The success of open banking has been widely documented, with more than two million people and small businesses currently using it in the UK. These services give third-party financial service providers open access to financial data from banks and other financial institutions through Application Programming Interface (API) driven ecosystems. Open banking’s popularity is no surprise considering the benefits it offers customers. It can instantly round up and save digital spare change from consumer purchases, recommend financial products and make cross-border payments cheaper, faster and more secure than traditional bank transfers. What’s more, the need to evolve has accelerated because of the pandemic. In order to thrive in this landscape and retain their customers, banks need to be proactive.
What challenges are banks facing?
While the banking industry has advanced in certain ways in recent years, COVID-19 has hastened the need for a real shake-up. As explained in this report by KPMG, the financial sector was one of the industries most greatly impacted by the pandemic, with most banks seeing the price of their stocks slump. This has forced them to look at alternative revenue models by re-evaluating their product offerings and customer needs, setting up a landscape full of opportunity.
“Although COVID-19 may lead to a crisis in the real economy, the impact on the banking system and on the bank-customer relationship can also be defined as a ‘positive discontinuity’ for the purpose of digitisation of the sector and the ability to offer an excellent customer experience,” the report reads. This is something that many banks are already working towards. A recent survey of 300 global banking executives by banking software company Temenos found that 45 percent plan to create digital ecosystems, while 29 percent have open banking initiatives in place. But what of those not being so proactive?
We already know just how big a year 2020 was for open banking, with a Mastercard study finding that 62 percent of respondents across 12 European markets were interested in switching to digital banking. The company’s recent Global State of Play report also revealed that 53 percent of the world’s population use banking apps more than they did pre-Covid. Consumers have come to expect fast, accessible, convenient payments using online and mobile solutions and banks are now under pressure to meet these demands. This is especially true while they face stiff competition from tech giant offerings such as Google Wallet and Apple Credit Card, as well as the fintechs quickly creating sleek, user-friendly apps using open banking APIs.

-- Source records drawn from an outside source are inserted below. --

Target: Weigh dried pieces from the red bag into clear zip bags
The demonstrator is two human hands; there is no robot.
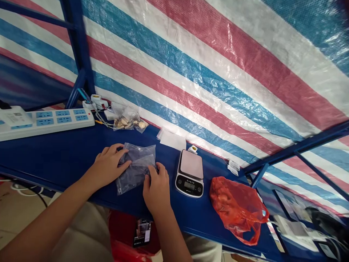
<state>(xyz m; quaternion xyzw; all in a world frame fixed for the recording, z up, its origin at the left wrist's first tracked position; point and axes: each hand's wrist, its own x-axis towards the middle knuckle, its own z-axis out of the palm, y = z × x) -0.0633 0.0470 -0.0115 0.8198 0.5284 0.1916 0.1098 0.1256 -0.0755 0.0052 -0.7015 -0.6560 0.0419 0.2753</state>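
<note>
A clear plastic bag (137, 169), flat and creased, lies on the blue tabletop between my hands. My left hand (110, 165) rests at its left side with the fingers apart, the thumb and index fingertips touching the plastic. At the bag's right edge is my right hand (158, 189), its fingers bent and slightly spread, thumb and index tips against the edge. Neither hand shows a closed pinch. To the right of my right hand stands a digital kitchen scale (191, 163) with a bare platform and a small display.
A red plastic bag (234, 203) sits right of the scale. Behind are white paper (172, 139) and clear bags of light-brown pieces (128, 122). A power strip (54, 122) lies left. A phone (142, 232) lies below the table edge. Striped sheeting (191, 72) walls the back.
</note>
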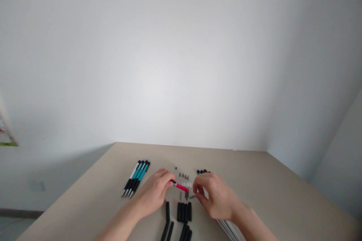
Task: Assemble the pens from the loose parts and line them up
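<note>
Nearest the table's (254, 180) left edge, I see white and teal pens (139, 175) lying side by side, black at their grips. To their right, my left hand (154, 192) has its thumb and fingers clamped on the dark end of a pink barrel (181, 187). The barrel sits over the table's middle, between both hands, tilted down toward the right: slim, straight, bright, with a black section by my fingers.

Below it, toward the near side, lie black tubes (184, 212); beyond it, toward the far edge, stand small grey cones (183, 176). My right hand (216, 196) has thumb and forefinger nearly together beside a spring-like piece (192, 197); I cannot tell whether they pinch it. White rods (227, 229) run under that wrist.

I judge the step in hand to be handling small parts around the barrel; the next move calls for a steady left hold and a precise right pinch.
</note>
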`<state>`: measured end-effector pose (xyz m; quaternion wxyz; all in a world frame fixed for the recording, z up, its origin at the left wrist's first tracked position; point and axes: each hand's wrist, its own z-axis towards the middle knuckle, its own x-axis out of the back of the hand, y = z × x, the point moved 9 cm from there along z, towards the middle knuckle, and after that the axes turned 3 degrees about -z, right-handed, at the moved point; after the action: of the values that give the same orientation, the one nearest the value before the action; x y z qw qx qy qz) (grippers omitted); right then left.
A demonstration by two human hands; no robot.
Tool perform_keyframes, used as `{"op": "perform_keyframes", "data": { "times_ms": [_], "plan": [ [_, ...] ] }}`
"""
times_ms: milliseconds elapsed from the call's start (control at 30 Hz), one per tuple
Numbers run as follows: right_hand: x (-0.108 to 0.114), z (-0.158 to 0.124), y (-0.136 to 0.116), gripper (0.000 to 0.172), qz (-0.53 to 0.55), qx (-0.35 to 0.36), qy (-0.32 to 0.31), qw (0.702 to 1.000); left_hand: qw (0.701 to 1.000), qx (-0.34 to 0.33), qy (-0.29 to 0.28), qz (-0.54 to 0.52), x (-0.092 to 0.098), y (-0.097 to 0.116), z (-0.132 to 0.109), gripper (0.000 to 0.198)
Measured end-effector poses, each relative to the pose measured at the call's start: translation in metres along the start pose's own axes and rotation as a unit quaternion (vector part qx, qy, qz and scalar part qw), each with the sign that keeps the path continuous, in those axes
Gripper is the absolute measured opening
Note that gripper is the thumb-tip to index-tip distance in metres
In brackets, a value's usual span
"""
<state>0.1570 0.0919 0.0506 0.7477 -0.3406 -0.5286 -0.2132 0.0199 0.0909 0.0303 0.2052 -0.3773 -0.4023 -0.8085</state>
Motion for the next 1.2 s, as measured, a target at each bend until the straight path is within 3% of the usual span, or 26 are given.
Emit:
{"op": "perform_keyframes", "data": {
  "times_ms": [167,467,667,867,1067,1200],
  "plan": [
    [-0.003,-0.003,0.02,0.018,-0.058,-0.065,-0.055,0.995,0.999,0.03,-0.005,-0.011,0.001,-0.007,-0.001,0.021],
    [-0.001,-0.023,0.065,0.015,-0.123,-0.183,-0.125,0.967,0.999,0.027,-0.012,-0.02,0.0,-0.011,-0.004,0.023],
    [-0.013,-0.027,0.071,0.017,-0.112,-0.197,-0.15,0.962,0.999,0.048,-0.007,-0.009,0.0,-0.016,-0.005,0.022],
    [-0.013,-0.024,0.068,0.013,-0.113,-0.196,-0.135,0.965,0.999,0.048,-0.006,-0.014,0.0,-0.017,-0.006,0.02],
    [0.003,-0.002,0.049,0.018,-0.084,-0.181,-0.012,0.98,0.999,0.049,-0.004,-0.017,-0.001,-0.02,-0.005,0.019],
    [-0.011,0.012,0.036,0.021,-0.026,-0.14,0.015,0.99,0.998,0.055,-0.007,-0.019,-0.002,-0.021,-0.006,0.02]
  ]
}}
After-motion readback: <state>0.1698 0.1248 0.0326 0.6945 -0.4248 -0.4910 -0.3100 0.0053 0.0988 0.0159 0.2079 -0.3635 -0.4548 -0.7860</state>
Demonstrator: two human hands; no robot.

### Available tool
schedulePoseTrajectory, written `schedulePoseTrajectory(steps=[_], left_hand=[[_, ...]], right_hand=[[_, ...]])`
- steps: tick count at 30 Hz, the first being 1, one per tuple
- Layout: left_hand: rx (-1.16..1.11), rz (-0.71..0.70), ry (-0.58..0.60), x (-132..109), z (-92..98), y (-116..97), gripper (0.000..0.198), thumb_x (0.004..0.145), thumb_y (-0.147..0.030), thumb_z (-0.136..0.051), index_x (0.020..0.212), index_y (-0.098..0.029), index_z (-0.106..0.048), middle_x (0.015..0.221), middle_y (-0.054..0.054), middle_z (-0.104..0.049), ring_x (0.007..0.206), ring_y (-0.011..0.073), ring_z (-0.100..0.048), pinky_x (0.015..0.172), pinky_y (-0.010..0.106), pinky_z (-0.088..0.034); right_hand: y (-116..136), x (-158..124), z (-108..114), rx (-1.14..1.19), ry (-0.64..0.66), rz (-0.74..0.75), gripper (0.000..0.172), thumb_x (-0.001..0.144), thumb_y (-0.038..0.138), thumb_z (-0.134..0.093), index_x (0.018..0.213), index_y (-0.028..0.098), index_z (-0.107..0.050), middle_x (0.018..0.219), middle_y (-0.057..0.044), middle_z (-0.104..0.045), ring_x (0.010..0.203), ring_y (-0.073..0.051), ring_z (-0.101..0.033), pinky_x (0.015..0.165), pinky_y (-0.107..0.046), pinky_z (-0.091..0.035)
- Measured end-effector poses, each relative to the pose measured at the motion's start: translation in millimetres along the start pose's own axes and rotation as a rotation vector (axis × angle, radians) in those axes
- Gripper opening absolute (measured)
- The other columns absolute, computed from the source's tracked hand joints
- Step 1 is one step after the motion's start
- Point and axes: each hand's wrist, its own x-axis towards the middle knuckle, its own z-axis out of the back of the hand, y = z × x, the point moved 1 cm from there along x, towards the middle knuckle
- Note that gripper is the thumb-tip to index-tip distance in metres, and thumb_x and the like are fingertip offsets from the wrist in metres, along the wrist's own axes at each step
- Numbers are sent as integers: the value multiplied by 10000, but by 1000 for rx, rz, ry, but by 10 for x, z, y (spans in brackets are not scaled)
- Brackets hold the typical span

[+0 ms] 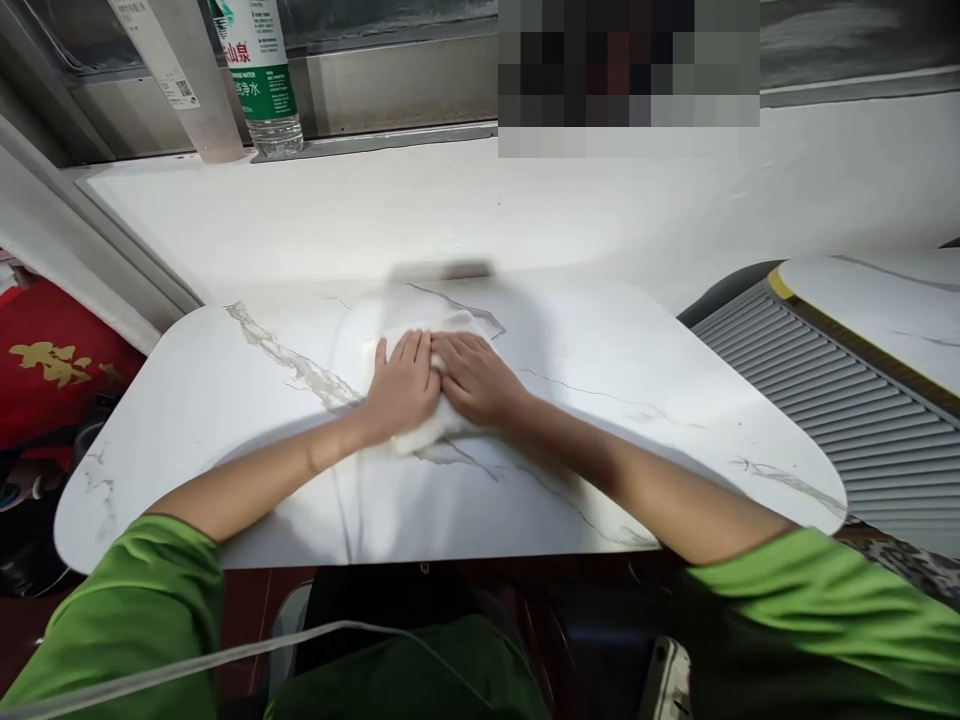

How can banks respond to this shift?
Rather than banks seeing fintechs as their adversaries, it’s much better to make them collaborators. Fintechs can use cutting-edge technology to build streamlined, innovative APIs to replace a bank’s old-fashioned products. They can also do so quickly as they aren’t weighed down by things like customer acquisition and legacy infrastructures. This lean, flexible approach enables banks to reduce costs and give their customers far more seamless experiences with competitive prices. Fintechs also work with banks to find and provide solutions to ongoing security threats. In return, these businesses can benefit from a bank’s trusted name and large customer base.
Such partnerships have been embraced by plenty of banks already, with promising results. HSBC, for example, was the first UK bank to launch a successful standalone open banking application. “That was all done in partnership with other firms, very little of the build was within HSBC,” Hetal Popat, HSBC’s head of open banking and PSD2, explains to Computerworld. “[They] move faster, do things cheaper and bring new ideas and approaches into the firm.” He also notes that the open banking data lets them accept more customers for credit products: “There’s a lot of customers out there in the UK who are perfectly creditworthy, but the data the bureau has on them is limited and therefore, due to a thin file, banks may say no. Now we get more data, we can say this customer is creditworthy and offer a loan.”
However, banks must also ensure that they choose the right fintechs to partner with. That starts by establishing exactly what problem it is they want to solve. As Vince Padua, chief technology and innovation officer at Axway emphasises in an article for Forbes: “For banks, knowing that your customers want all things but that your institution alone can’t be all things for them is key.” Only when they have prioritised their requirements can they find a fintech that will deliver what their customers expect and help out when things go wrong. The open banking trend is here to stay, and partnering with fintechs to offer modern and sleek APIs is necessary to increase customer loyalty and attract new clientele.